Faktanya buaya tuh sama sekali tidak seperti “buaya darat” yang doyan mengoleksi betina-betina. Menurut hasil penelitian, buaya ialah tipe binatang monogami, yang hanya kawin (Inget! Buaya nggak ada yang jadi penghulu jadi mereka nggak nikah) dengan satu betina hingga salah satu dari mereka meninggal. Selanjutnya, mereka pun, jantan atau betina, tetap menjaga kesetiaannya dengan tidak kawin dengan buaya lain. Sifat buaya yang hidup menyendiri juga mendukung sifat setianya itu. Mereka tidak suka hidup berkelompok. Buaya jantan selalu melakukan yang terbaik bagi betinanya. Mereka membuat sarang, berupa lubang besar, di sisi sungai sebagai tempat bermukim bersama sang betina. Buaya jantan juga menjadi pengintai yang ganas demi menjaga telur-telur mereka. Tuh kan, kurang setia apa mereka?

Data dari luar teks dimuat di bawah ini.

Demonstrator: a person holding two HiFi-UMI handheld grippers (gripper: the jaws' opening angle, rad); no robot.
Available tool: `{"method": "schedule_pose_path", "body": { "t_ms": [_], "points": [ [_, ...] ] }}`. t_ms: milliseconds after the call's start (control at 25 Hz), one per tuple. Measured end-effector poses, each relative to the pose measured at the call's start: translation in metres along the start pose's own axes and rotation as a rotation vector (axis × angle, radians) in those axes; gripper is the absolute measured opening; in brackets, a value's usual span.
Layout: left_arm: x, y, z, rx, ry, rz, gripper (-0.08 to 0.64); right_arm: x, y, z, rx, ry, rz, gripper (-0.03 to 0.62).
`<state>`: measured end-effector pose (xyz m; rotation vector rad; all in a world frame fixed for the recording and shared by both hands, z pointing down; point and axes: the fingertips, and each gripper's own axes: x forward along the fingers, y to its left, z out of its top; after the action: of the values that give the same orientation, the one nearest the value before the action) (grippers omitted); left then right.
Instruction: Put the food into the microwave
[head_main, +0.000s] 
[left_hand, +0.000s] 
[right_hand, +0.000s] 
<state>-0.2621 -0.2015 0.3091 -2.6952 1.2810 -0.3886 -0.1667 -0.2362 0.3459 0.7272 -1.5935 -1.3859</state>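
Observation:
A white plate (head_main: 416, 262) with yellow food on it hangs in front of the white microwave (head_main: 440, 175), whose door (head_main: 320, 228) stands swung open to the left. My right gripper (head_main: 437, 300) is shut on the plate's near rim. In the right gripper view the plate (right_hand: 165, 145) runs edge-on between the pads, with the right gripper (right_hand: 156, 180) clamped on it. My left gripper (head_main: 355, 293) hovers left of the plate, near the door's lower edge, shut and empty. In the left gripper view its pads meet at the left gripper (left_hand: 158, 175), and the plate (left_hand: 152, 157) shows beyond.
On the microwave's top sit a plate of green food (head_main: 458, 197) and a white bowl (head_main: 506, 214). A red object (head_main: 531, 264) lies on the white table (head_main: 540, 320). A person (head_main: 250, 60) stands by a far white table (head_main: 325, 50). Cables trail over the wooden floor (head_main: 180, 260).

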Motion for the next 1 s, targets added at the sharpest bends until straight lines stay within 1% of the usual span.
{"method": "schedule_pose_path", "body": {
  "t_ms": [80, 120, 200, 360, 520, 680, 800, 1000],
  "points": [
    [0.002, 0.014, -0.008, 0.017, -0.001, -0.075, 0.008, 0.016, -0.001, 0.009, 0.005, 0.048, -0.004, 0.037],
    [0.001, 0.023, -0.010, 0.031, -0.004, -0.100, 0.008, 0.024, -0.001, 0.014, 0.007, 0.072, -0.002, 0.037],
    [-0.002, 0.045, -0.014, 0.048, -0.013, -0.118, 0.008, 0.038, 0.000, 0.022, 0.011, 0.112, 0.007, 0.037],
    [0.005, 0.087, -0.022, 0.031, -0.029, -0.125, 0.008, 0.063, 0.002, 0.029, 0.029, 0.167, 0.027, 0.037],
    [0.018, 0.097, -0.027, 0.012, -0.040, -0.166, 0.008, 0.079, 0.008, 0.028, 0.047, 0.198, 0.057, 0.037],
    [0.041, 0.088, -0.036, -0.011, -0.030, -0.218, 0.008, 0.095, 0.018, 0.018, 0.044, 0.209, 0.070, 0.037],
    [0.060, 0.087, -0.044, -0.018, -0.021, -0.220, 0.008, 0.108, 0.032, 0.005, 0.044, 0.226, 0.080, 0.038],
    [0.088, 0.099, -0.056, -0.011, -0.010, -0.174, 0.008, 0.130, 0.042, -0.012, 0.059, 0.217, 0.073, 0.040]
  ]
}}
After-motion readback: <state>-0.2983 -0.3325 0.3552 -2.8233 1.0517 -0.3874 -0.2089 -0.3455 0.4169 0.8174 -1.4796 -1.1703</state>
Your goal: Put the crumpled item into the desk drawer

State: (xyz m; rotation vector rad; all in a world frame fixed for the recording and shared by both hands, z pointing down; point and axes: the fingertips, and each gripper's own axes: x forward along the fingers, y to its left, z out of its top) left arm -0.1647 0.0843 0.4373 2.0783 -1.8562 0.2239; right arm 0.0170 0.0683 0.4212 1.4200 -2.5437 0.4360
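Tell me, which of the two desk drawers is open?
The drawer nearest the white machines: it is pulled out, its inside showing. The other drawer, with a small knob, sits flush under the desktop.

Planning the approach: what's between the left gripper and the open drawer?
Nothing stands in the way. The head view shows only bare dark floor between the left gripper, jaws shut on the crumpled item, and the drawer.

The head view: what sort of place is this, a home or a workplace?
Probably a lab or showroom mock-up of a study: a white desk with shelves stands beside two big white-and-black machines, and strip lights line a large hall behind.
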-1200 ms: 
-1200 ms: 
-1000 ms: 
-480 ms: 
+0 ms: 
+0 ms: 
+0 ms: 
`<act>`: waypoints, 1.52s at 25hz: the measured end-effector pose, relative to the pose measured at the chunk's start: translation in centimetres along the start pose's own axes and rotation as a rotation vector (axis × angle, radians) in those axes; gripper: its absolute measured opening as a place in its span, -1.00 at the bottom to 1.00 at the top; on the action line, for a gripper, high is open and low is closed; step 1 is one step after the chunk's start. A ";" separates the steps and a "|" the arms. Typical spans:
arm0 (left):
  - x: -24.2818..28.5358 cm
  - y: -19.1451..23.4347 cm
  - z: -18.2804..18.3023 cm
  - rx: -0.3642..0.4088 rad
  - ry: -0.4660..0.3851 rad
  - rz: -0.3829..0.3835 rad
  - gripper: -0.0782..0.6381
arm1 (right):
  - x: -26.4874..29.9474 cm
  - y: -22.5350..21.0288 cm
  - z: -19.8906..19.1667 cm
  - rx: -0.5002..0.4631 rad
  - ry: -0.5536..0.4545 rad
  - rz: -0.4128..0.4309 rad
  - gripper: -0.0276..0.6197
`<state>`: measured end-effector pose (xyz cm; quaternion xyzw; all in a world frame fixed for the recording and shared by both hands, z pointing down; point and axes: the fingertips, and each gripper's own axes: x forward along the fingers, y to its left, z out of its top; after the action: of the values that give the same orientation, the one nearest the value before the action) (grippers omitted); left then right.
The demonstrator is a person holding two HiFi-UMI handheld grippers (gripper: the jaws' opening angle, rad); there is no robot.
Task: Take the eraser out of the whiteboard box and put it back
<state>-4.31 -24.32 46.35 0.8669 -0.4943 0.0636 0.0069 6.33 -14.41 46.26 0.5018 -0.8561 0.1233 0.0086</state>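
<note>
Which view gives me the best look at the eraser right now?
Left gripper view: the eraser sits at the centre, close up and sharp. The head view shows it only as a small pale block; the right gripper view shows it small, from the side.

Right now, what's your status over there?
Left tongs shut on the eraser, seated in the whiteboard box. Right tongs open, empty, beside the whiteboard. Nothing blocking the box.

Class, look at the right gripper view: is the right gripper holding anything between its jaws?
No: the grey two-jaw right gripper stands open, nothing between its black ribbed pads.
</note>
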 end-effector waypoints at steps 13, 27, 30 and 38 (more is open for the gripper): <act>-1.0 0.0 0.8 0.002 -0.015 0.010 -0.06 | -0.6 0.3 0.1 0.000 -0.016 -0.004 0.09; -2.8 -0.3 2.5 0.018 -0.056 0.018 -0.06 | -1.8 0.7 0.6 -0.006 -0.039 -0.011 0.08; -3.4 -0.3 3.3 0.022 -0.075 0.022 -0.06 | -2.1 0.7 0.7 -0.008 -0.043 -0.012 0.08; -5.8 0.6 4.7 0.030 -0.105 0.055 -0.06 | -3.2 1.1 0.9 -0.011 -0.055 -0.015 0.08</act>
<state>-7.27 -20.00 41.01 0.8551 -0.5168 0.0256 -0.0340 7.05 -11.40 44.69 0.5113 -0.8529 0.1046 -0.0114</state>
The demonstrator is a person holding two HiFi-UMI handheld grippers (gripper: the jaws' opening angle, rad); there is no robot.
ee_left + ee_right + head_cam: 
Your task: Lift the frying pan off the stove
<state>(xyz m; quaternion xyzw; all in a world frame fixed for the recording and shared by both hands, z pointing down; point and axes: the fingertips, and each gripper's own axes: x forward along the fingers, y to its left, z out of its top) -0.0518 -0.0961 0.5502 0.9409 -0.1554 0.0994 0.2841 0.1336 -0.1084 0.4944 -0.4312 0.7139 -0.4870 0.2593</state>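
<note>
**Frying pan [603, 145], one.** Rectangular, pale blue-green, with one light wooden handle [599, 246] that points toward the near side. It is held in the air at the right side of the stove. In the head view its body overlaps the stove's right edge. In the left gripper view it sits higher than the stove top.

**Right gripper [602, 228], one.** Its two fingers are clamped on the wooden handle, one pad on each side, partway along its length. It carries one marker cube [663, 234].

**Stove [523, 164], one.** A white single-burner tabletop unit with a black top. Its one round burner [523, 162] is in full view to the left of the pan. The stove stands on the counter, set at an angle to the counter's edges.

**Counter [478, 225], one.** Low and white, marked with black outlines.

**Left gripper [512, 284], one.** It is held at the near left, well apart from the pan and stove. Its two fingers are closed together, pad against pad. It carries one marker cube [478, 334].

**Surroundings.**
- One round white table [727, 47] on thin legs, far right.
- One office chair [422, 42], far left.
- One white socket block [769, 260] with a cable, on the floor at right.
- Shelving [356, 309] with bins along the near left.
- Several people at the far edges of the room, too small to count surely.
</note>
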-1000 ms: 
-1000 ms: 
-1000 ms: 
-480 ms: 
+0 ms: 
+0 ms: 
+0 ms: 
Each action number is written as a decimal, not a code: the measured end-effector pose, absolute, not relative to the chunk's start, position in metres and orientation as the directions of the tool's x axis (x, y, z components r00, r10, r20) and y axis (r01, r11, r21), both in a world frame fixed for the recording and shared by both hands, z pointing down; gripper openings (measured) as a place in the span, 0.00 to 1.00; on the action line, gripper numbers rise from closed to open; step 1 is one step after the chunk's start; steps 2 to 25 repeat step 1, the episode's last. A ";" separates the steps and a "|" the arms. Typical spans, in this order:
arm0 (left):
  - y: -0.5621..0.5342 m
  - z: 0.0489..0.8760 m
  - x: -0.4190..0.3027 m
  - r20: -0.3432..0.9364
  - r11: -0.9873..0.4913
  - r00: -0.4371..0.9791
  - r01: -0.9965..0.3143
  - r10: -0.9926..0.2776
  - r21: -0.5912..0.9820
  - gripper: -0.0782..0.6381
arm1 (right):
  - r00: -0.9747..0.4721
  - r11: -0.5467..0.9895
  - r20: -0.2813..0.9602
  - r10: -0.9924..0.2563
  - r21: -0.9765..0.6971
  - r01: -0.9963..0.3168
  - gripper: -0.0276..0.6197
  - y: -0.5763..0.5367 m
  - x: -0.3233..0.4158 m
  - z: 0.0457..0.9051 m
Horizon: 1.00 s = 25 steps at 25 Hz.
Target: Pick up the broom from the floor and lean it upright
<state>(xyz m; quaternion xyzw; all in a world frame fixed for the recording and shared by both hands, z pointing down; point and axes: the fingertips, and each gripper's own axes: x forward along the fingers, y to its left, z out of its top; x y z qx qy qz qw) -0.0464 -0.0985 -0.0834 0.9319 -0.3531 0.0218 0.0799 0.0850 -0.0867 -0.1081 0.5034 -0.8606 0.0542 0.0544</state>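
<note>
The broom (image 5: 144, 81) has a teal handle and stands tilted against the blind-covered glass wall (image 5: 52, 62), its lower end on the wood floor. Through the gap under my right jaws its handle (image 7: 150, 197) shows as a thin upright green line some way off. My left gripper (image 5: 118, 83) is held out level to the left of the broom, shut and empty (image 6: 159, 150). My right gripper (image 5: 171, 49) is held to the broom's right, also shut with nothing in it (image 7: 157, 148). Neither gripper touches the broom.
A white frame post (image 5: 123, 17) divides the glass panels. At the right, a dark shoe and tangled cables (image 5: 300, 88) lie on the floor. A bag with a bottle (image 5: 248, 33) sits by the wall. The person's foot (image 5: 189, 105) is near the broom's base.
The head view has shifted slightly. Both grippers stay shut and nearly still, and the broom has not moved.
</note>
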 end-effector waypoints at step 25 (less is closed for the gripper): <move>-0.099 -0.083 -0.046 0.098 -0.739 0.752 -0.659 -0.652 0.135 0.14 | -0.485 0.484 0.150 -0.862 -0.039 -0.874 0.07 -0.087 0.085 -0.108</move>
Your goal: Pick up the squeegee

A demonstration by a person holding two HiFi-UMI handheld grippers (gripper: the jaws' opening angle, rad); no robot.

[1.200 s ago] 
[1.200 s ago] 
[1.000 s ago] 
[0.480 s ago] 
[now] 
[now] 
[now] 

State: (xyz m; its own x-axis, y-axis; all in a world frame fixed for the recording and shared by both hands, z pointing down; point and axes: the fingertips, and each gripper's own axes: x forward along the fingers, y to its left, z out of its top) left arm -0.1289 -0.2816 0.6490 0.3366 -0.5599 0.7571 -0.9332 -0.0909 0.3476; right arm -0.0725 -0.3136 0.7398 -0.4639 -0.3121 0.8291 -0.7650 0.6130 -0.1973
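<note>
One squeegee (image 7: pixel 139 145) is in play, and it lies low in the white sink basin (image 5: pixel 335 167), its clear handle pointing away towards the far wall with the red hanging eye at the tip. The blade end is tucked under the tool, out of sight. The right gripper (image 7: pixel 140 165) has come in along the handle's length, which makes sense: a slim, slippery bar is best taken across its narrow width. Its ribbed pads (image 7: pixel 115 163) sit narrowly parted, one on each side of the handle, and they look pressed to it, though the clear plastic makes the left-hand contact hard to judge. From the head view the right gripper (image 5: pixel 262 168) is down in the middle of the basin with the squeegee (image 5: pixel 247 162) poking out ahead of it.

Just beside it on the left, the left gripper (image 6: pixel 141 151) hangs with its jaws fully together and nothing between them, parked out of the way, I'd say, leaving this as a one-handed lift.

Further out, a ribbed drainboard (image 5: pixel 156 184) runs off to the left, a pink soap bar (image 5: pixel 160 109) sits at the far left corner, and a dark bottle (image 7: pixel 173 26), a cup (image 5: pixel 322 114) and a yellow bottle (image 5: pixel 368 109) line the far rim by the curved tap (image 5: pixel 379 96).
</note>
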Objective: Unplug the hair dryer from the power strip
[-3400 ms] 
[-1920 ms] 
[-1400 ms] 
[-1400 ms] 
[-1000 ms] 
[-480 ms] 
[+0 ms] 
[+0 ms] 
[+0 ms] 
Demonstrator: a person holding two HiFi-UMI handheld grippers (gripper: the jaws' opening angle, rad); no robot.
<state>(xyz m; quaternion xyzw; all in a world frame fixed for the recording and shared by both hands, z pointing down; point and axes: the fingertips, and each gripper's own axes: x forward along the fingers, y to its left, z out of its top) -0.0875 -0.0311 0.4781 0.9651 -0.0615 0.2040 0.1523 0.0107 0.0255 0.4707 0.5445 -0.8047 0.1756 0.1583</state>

Dalam mitos Betawi, buaya putih merupakan salah satu binatang suci yang hidup di sungai. Saking sucinya, masyarakat Betawi dahulu sangat menjaga kelestarian sungai / kali demi buaya putih itu. Mitos buaya putih itu konon yang menjadi asal muasal hadirnya roti buaya dalam tradisi pernikahan Betawi.  Roti buaya melambangkan kesetiaan, seperti halnya buaya yang hanya memiliki satu pasangan seumur hidupnya. Dua roti buaya dipersiapkan; jantan, dengan ukuran lebih besar, dan betina. Dengan kehadiran roti buaya, diharapkan kedua mempelai bisa terus hidup bersama sehidup semati, layaknya sepasang buaya. Melalui simbol buaya terhantur doa mulia.

Frasa “buaya darat”, mungkin hadir dari cara hidup buaya yang berpindah-pindah dari air ke daratan, dan sebaliknya. Ketidaksetiaan pada ekosistemnya inilah yang membuat orang merasa buaya merupakan binatang yang cocok untuk mendeskripsikan sifat lelaki yang hatinya tidak betah nyantol hanya di satu hati. Dengan menghiraukan cara hidupnya yang nomaden, seharusnya jangan jadikan lagi buaya sebagai sosok yang disalahkan atas ketidaksetiaan manusia. Gue sebagai manusia pun ngilu dengarnya. Seandainya mereka tahu telah diperlakukan secara tidak pantas oleh manusia Indonesia, mungkin mereka udah protes sana-sini, hehe.

Berjuta tahun buaya telah hidup, dan mereka tetap menjaga prinsip hidupnya, “satu kehidupan satu pasangan”.